- EXERCISE INSTRUCTIONS:
For every line below, output the text exactly and leave out images.

- EXERCISE DATA:
—————

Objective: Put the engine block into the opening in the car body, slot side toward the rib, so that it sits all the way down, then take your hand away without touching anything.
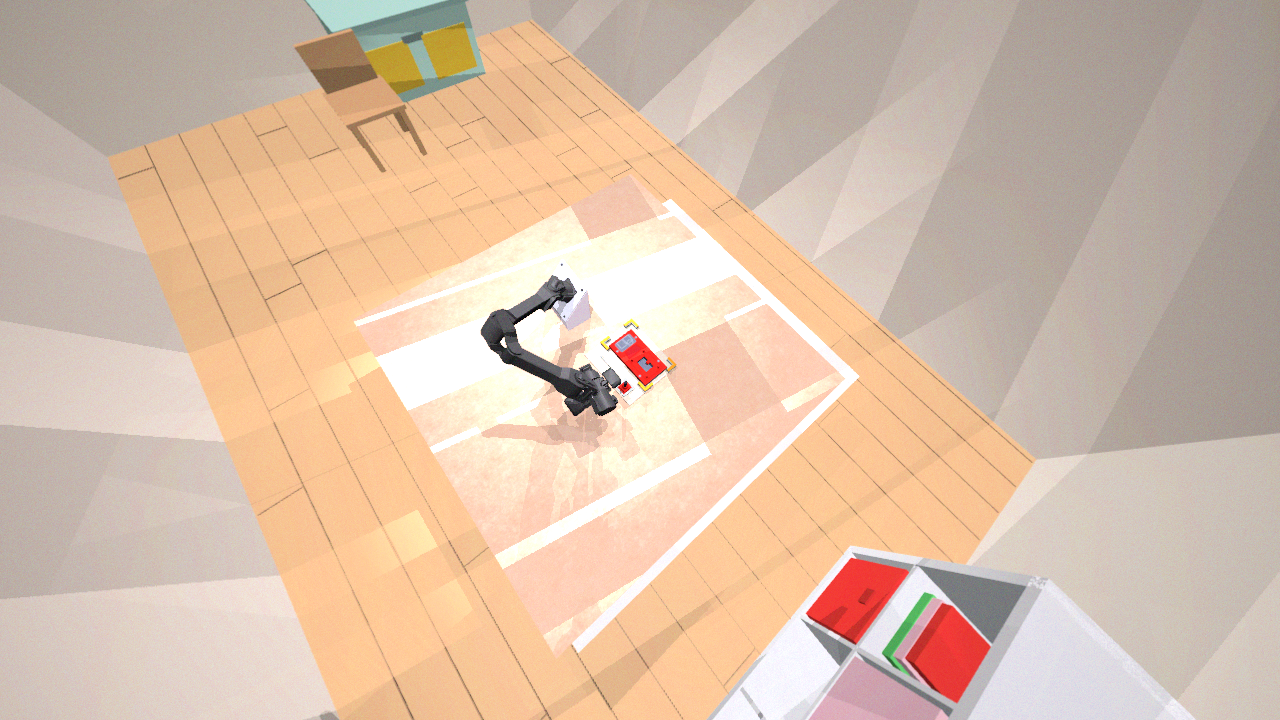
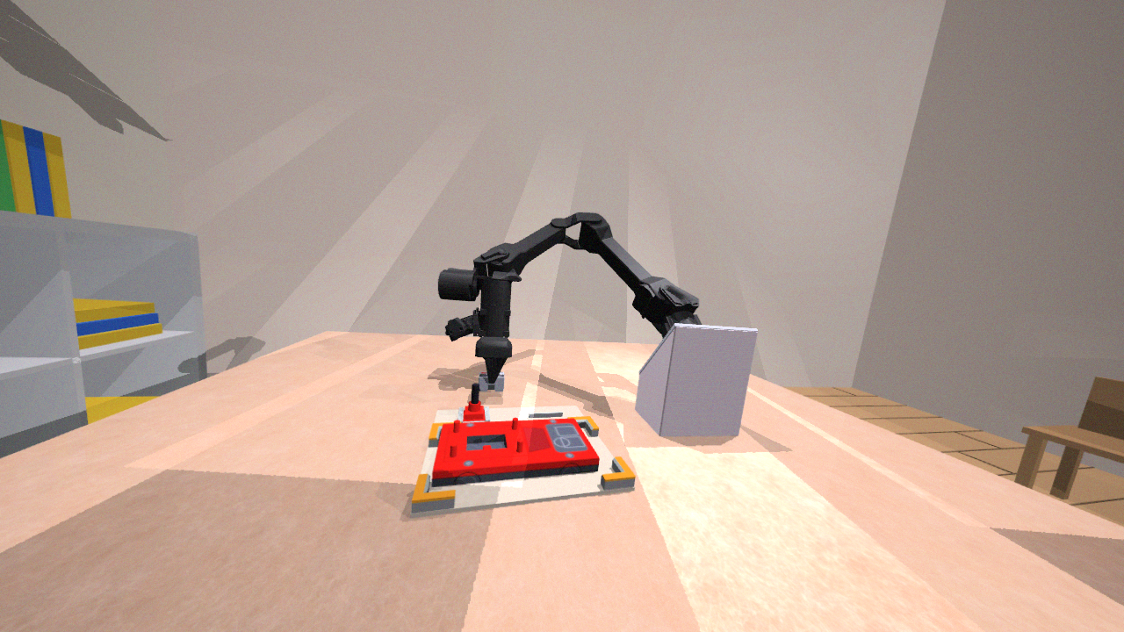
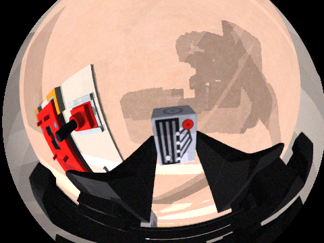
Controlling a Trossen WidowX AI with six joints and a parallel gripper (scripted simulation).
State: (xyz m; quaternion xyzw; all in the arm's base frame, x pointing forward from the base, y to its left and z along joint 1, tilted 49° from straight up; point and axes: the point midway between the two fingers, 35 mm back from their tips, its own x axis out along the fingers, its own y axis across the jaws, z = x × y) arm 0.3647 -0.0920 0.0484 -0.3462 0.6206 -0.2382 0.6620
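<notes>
The engine block [image 3: 173, 135] [image 2: 498, 384] is a small grey box with black stripes and a red round cap on its top. My gripper [image 3: 175, 138] [image 2: 492, 382] is shut on it, one black finger against each side. The block is behind the car's base board, beside the red piece with the black handle. The red car body [image 2: 550, 463] [image 1: 636, 356] [image 3: 55, 142] lies flat on the base board [image 2: 534, 491]. Its opening [image 2: 486, 443] shows grey inside, with no block in it. The block's slot side cannot be made out, and its underside is hidden.
A red piece with an upright black handle [image 2: 473, 408] [image 3: 79, 119] stands at the board's back edge, close to the gripper. Yellow corner brackets [image 2: 619, 473] and short red posts [image 2: 453, 448] surround the opening and car. The pale arm mount [image 2: 703, 381] stands behind right.
</notes>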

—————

- SOLVED EXERCISE:
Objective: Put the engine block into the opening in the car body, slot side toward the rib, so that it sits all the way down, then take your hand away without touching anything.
Controlling a Trossen WidowX AI with six joints and a parallel gripper (scripted simulation).
State: (xyz m; quaternion xyzw; all in the arm's base frame, x pointing forward from the base, y to its left and z along joint 1, tilted 49° from straight up; point and axes: the point midway between the two fingers, 35 mm back from their tips, its own x axis out along the fingers, its own y axis across the jaws, z = x × y) arm 0.3647 -0.0920 0.0484 -0.3462 0.6206 -0.2382 0.6620
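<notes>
The engine block [image 3: 173, 135] [image 2: 498, 384] is a small grey box with black stripes and a red round cap on its top. My gripper [image 3: 175, 138] [image 2: 492, 382] is shut on it, one black finger against each side. The block is behind the car's base board, beside the red piece with the black handle. The red car body [image 2: 550, 463] [image 1: 636, 356] [image 3: 55, 142] lies flat on the base board [image 2: 534, 491]. Its opening [image 2: 486, 443] shows grey inside, with no block in it. The block's slot side cannot be made out, and its underside is hidden.
A red piece with an upright black handle [image 2: 473, 408] [image 3: 79, 119] stands at the board's back edge, close to the gripper. Yellow corner brackets [image 2: 619, 473] and short red posts [image 2: 453, 448] surround the opening and car. The pale arm mount [image 2: 703, 381] stands behind right.
</notes>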

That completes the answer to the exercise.